Indennità per i disabili: la lotta continua
Le indennità per i disabili (accompagnamento, assegni di invalidità, risarcimenti INAIL, ecc.) non devono entrare nel calcolo della quota del reddito, perché non si tratta di somme guadagnate, ma acquisite di diritto in presenza di un handicap con cui, nella maggioranza dei casi, acquistare beni e usufruire di servizi necessari per garantirsi una vita dignitosa. In Italia, però, rischiava di accadere che la disabilità venisse considerata un elemento del patrimonio economico, se il Consiglio di Stato, col pronunciamento del 29 febbraio scorso, non lo avesse impedito, confermando le tre sentenze del TAR del Lazio del gennaio 2014.
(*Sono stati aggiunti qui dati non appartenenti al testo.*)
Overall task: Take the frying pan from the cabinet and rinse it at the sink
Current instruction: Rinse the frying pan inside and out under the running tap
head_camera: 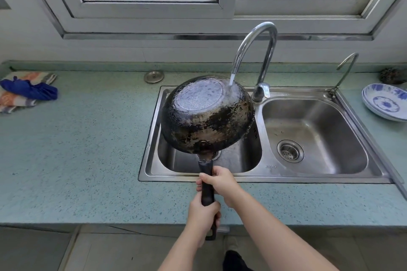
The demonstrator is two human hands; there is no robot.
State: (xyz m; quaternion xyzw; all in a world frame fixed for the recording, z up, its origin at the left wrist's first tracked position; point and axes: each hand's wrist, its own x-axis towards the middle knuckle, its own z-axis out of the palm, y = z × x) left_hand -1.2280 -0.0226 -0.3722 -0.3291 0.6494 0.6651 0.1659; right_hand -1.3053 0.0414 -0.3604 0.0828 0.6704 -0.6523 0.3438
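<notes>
— Two hands on the frying pan (207,114)?
— Yes. The right hand (220,180) has its fingers curled round the black handle (207,191) nearer the pan; the left hand (203,215) grips the handle's end, fingers wrapped round it.
— Where's the pan?
— Held bottom-up and tilted over the left basin of the sink (264,177). Water (231,77) from the tap (259,35) strikes its scorched underside.
— And on the table (88,149)?
— Blue-patterned plates (385,103) far right, a cloth (26,90) far left.
</notes>
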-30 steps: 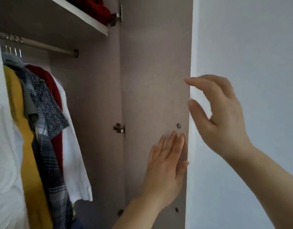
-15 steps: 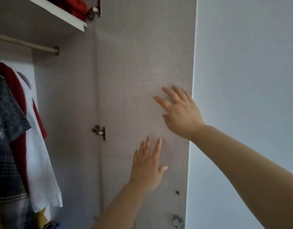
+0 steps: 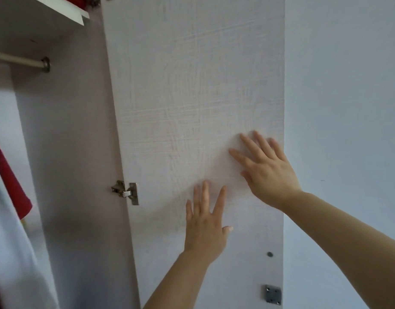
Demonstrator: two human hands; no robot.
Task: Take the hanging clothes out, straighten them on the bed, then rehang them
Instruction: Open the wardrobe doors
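At the far left the hanging clothes [image 3: 12,188] are seen below the rail [image 3: 18,61], not yet taken out. The open wardrobe door [image 3: 192,85] is pressed by the left hand [image 3: 204,226] and the right hand [image 3: 268,172], both flat, fingers spread, nothing held; next, the garments must probably be reached leftward. A pale wall [image 3: 348,108] is at the right.

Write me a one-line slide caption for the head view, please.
Left hand and right hand flat against the inside of the open wardrobe door, hanging clothes at left edge.
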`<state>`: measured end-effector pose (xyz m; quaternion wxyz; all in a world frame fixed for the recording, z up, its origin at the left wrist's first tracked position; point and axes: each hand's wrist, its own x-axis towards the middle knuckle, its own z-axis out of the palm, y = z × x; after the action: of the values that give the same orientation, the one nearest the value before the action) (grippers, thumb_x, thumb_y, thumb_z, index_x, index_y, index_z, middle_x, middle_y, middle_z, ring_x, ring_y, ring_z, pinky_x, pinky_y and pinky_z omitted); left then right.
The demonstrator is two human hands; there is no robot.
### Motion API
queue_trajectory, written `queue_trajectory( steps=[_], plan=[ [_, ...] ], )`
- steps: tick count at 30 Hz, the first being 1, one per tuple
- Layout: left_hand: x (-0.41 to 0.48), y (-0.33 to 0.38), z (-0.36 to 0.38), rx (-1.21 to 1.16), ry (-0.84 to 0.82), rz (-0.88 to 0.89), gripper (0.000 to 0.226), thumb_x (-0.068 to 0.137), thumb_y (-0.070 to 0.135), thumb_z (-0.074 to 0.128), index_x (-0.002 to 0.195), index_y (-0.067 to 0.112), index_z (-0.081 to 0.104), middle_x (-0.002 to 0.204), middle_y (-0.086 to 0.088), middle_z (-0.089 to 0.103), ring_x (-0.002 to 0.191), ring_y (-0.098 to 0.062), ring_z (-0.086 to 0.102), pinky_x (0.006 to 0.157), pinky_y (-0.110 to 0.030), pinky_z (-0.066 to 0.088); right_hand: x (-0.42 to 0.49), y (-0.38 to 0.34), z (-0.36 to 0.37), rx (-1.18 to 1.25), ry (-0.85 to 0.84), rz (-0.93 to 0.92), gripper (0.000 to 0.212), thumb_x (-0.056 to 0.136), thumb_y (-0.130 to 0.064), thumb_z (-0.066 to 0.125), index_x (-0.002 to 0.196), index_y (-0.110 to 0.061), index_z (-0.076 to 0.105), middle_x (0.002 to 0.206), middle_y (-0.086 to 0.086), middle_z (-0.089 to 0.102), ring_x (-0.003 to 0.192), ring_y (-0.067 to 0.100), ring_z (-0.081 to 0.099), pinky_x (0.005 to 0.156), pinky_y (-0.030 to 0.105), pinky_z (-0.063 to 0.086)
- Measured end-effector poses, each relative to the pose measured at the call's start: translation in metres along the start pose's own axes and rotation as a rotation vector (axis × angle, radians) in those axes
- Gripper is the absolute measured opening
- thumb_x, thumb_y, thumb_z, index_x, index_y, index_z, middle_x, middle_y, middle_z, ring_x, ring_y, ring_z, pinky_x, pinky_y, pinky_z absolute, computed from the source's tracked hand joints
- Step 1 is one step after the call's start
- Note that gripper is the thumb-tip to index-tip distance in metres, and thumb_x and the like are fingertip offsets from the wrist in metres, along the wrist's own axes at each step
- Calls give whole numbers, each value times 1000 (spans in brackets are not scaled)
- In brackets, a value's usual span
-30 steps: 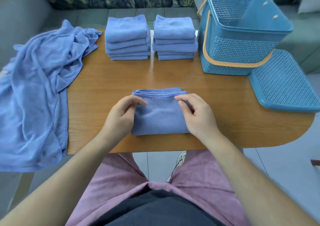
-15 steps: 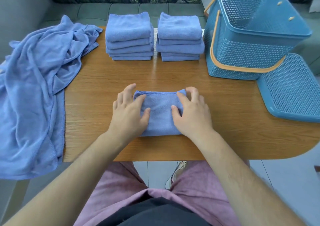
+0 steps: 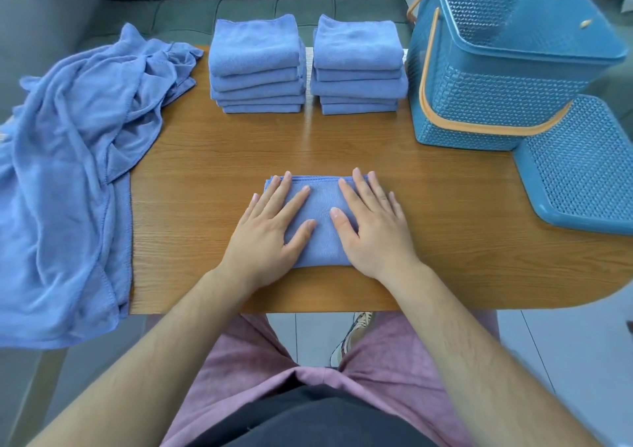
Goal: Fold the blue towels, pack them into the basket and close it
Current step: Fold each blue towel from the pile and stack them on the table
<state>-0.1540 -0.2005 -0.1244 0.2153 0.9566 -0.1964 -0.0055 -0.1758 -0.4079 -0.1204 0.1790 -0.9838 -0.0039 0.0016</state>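
Note:
A folded blue towel lies near the front middle of the wooden table. My left hand presses flat on its left half with straight fingers. My right hand lies flat on its right half the same way. Two stacks of folded blue towels stand at the back, the left stack and the right stack. A heap of unfolded blue towels hangs over the table's left edge. The open blue basket with orange handles stands back right, its lid lying beside it.
A grey-green sofa with leaf-patterned cushions runs behind the table. The table's front right corner is rounded. Bare wood shows between the folded towel and the stacks. My pink shorts and a shoe show below the front edge.
My fingers went from pinching the towel's far edge to lying flat and spread on top of it. The camera view shifted slightly left and closer.

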Motion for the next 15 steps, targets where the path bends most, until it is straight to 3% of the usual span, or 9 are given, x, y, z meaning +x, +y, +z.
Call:
queue_trajectory(
  steps=[4, 9, 12, 15],
  plan=[
    [-7, -1, 0, 8, 23, -62, 70, 95, 67, 22, 158, 37, 21, 169, 6, -1, 154, -9, -4, 124, -33, 2, -6, 0, 4, 64, 48, 51, 63, 104, -55, 28, 161, -30, 20, 170, -3, -2, 156, 12, -5, 127, 40, -1],
    [-22, -2, -4, -33, 79, -125, 69, 97, 64, 23, 157, 31, 29, 168, -9, 7, 155, -22, 3, 125, -36, 9, -19, 6, 3, 195, 230, 148, 70, 94, -58, 35, 152, -20, 45, 160, 8, 38, 154, 22, 19, 123, 43, 19],
    [-33, 2, -6, -51, 38, -152, 70, 95, 66, 21, 157, 34, 30, 167, -8, 16, 155, -23, 4, 125, -35, 4, -34, 5, 4, 200, 264, 126, 65, 93, -56, 41, 146, -20, 52, 151, 3, 51, 148, 23, 31, 118, 41, 24],
    [-36, 7, -8, -127, 61, -161, 71, 92, 63, 27, 153, 29, 39, 160, -1, 34, 153, -22, 15, 124, -36, 10, -42, 1, 1, 280, 285, 122, 57, 90, -50, 53, 140, -23, 59, 138, -12, 59, 138, 19, 41, 116, 37, 29]
  ],
)
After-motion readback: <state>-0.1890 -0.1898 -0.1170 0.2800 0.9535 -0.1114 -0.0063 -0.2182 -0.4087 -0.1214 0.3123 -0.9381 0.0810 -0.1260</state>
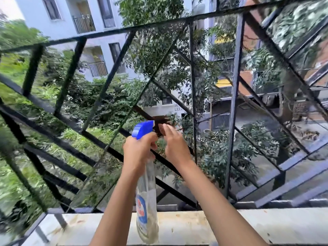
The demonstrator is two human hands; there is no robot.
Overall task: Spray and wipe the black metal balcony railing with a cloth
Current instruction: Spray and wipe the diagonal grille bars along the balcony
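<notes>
The black metal railing (234, 96) of crossed bars fills the view in front of me. My left hand (140, 150) grips the neck of a clear spray bottle (147, 201) with a blue trigger head (142, 128), held upright in front of a diagonal bar. My right hand (174, 144) reaches to just right of the nozzle, its fingertips close together against a brown patch (160, 129) at a bar junction. I cannot tell whether that patch is a cloth or rust, or whether the fingers grip it.
A pale concrete ledge (195, 226) runs along the bottom under the railing. Beyond the bars are trees, grass, a street below and apartment blocks. The picture is blurred at the left side.
</notes>
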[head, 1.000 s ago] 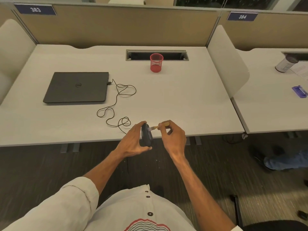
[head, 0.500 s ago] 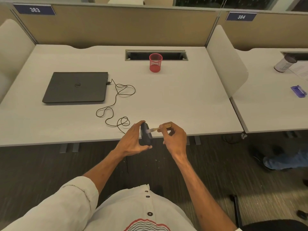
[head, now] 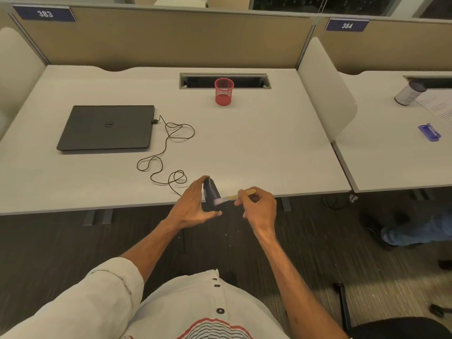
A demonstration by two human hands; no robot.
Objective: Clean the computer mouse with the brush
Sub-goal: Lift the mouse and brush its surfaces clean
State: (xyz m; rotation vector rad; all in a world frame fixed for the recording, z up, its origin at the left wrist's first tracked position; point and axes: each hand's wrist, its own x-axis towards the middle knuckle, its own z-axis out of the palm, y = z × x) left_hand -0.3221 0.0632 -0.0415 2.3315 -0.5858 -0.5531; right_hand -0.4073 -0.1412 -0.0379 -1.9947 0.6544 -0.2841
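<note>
A: Two hands share the job. The left hand [head: 193, 206] holds the mouse [head: 210, 194] on edge, in the air at the near edge of the tabletop [head: 244, 143], clamped between fingers [head: 197, 189] above and thumb [head: 215, 213] below.
B: And the right hand [head: 259, 206]?
A: It pinches the wooden handle of the brush [head: 234, 197], and the pale bristles touch the mouse's face.
B: How will the mouse handle?
A: Light and rigid, I'd judge, with a smooth shell that may slip. Gripping opposite edges looks right, since it leaves the face free.
B: Anything to mind?
A: The cable [head: 166, 152] trails to the laptop [head: 107, 127], so a tug could twist the mouse. The brush is light; a mid-handle pinch should do.
</note>
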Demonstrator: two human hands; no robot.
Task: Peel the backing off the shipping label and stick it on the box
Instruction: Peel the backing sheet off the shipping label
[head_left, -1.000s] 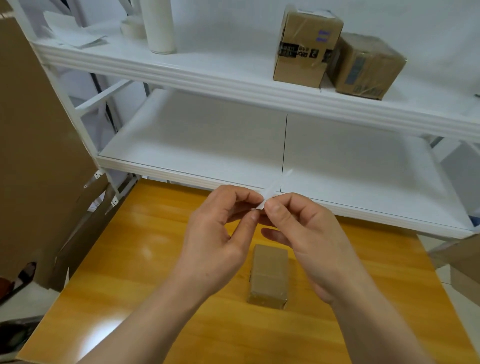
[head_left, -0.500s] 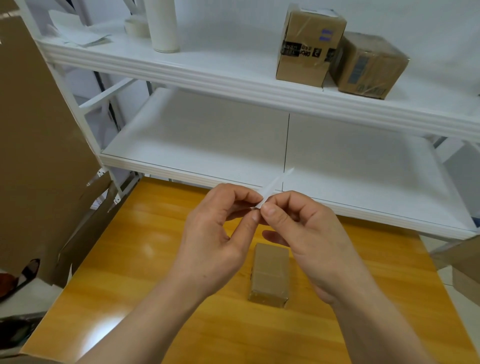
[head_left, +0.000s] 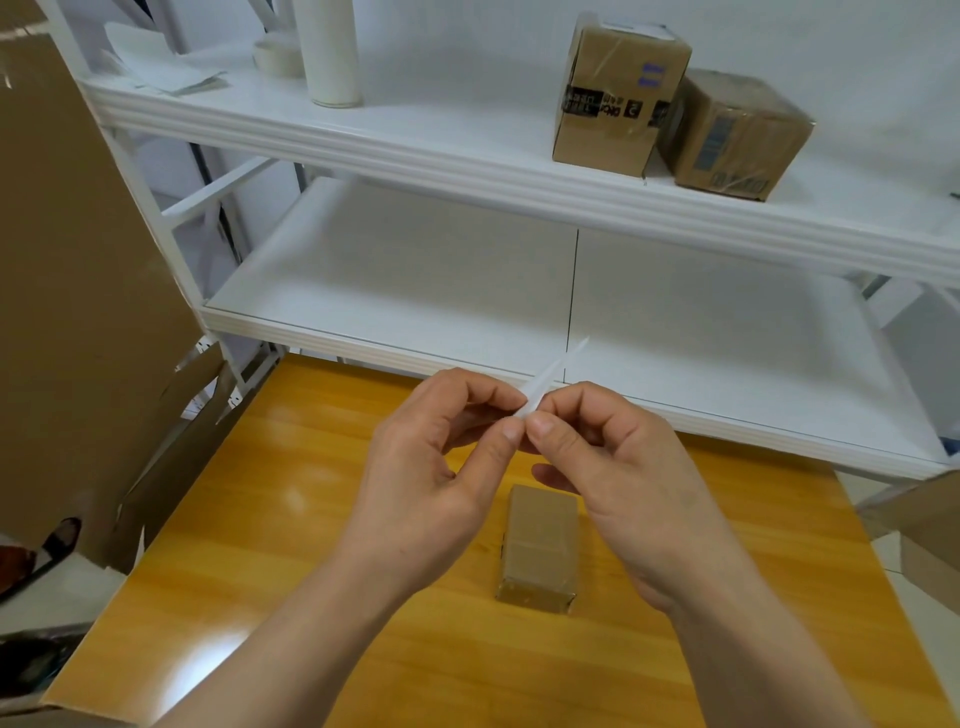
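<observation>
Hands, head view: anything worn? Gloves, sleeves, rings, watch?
Nothing worn. The left hand and right hand are bare: no gloves, rings or tape. No watch or band shows at either wrist. The left forearm and right forearm are bare down to the bottom edge of the frame, so no sleeve is in view. The thumbnails that show are short and unpainted.

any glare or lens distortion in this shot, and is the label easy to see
Head view: soft glare patches lie on the orange table toward its left side. Head view: the wide-angle lens bows the white shelf edges. Head view: the label, pinched edge-on between the left hand and right hand, nearly vanishes against the white shelf, while the box below looks sharp.
</observation>
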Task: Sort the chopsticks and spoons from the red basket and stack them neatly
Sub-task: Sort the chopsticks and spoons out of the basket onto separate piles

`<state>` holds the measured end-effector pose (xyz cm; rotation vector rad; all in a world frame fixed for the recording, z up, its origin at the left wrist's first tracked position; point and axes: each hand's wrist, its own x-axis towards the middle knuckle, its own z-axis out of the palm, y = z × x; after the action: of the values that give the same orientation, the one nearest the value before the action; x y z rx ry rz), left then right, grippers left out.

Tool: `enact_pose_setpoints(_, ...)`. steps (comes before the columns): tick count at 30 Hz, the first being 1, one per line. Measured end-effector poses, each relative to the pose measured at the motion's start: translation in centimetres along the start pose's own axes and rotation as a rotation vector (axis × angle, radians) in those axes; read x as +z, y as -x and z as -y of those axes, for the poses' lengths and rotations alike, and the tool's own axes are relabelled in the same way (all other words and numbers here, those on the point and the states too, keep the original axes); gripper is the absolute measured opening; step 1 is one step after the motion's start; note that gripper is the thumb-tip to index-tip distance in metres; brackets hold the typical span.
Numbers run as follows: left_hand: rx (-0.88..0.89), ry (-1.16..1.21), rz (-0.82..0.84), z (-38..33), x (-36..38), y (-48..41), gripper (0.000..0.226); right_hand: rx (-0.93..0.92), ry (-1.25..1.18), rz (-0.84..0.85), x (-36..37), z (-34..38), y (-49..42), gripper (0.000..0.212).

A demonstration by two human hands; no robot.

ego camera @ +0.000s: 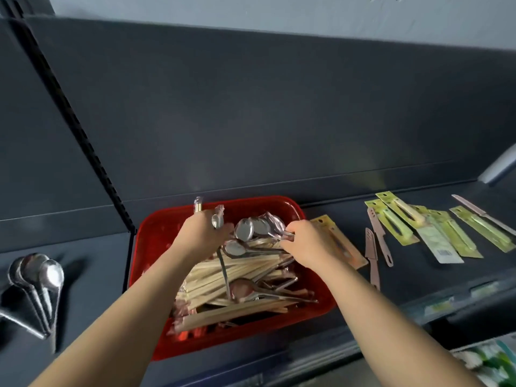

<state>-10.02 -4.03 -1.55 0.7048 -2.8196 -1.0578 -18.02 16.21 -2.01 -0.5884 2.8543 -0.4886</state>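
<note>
Your left hand is over the back of the red basket, fist closed around a small bunch of wrapped spoons, bowls and wrapper ends sticking up above your knuckles; one long handle hangs down from the fist over the pile. Your right hand is at the basket's right rim, fingertips pinched on the handle end of a wrapped spoon lying among the loose spoons at the back. The basket sits on the dark shelf, full: wooden chopsticks in a rough heap through the middle and front, more spoons on top nearer you. Left of the basket, well apart, a stack of metal spoons rests on the shelf, bowls nested, handles pointing toward you. Right of the basket lie an orange carded pack partly under your right wrist, pinkish knives, and several green carded packs, contents too blurred to name.
</note>
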Motion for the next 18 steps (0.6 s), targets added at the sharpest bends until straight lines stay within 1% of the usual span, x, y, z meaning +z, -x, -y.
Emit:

Insomma, come ha scritto Beppe Grillo sul suo blog, “è stata scritta la parola fine su una vicenda che in un Paese civile non si sarebbe dovuta nemmeno ipotizzare”.
Da un lato, quindi, la vittoria di tutte quelle famiglie con disabili a carico che hanno rischiato di essere assurdamente considerate abbienti e perdere così la possibilità di accedere a benefici assistenziali necessari; dall’altro la sconfitta del governo Renzi che, avendo ereditato la cosa dai precedenti governi, non aveva rispettato le sentenze del TAR, facendo ricorso al Consiglio di Stato. Il quale nella sua sentenza ha precisato che “l’indennità di accompagnamento e tutte le forme risarcitorie servono non a remunerare alcunché..., bensì a compensare un’oggettiva e ontologica situazione d’inabilità che provoca disagi e diminuzione di capacità reddituale... Esse non determinano infatti una migliore situazione economica del disabile, al più mirando a colmare tal situazione di svantaggio subita da chi richiede la prestazione assistenziale”.
Parole ovvie, a cui il governo deve sottostare, come ha promesso il ministro del Lavoro Giuliano Poletti.
Tuttavia, occorre adesso ricalcolare l’ISEE, col timore che il governo, per compensare i costi derivanti dalla sentenza, possa inasprire le soglie di accesso ai servizi. Ma, come si legge su un blog, diverse amministrazioni non hanno tenuto conto della necessità di modificare il calcolo dell’ISEE, mantenendo invariato il termine di scadenza per la presentazione del documento, pena l’esclusione dal servizio richiesto. Si è quindi provveduto a preparare, per queste Amministrazioni, una lettera di acquisizione parziale della documentazione in attesa che l’ISEE venga adeguato alla recente sentenza.
Dallo stesso blog si apprende che se il Governo non si muovesse, nonostante che il Consiglio di Stato indichi nel dettaglio le modifiche da applicare al software di calcolo per l’ISEE, gli verrà inviata una diffida.
Si invitano quindi gli interessati a compilare una richiesta di rideterminazione ISEE e di riparazione dei danni subiti.
Le associazioni, come si vede, non demordono e fanno sentire il loro fiato sul collo delle autorità.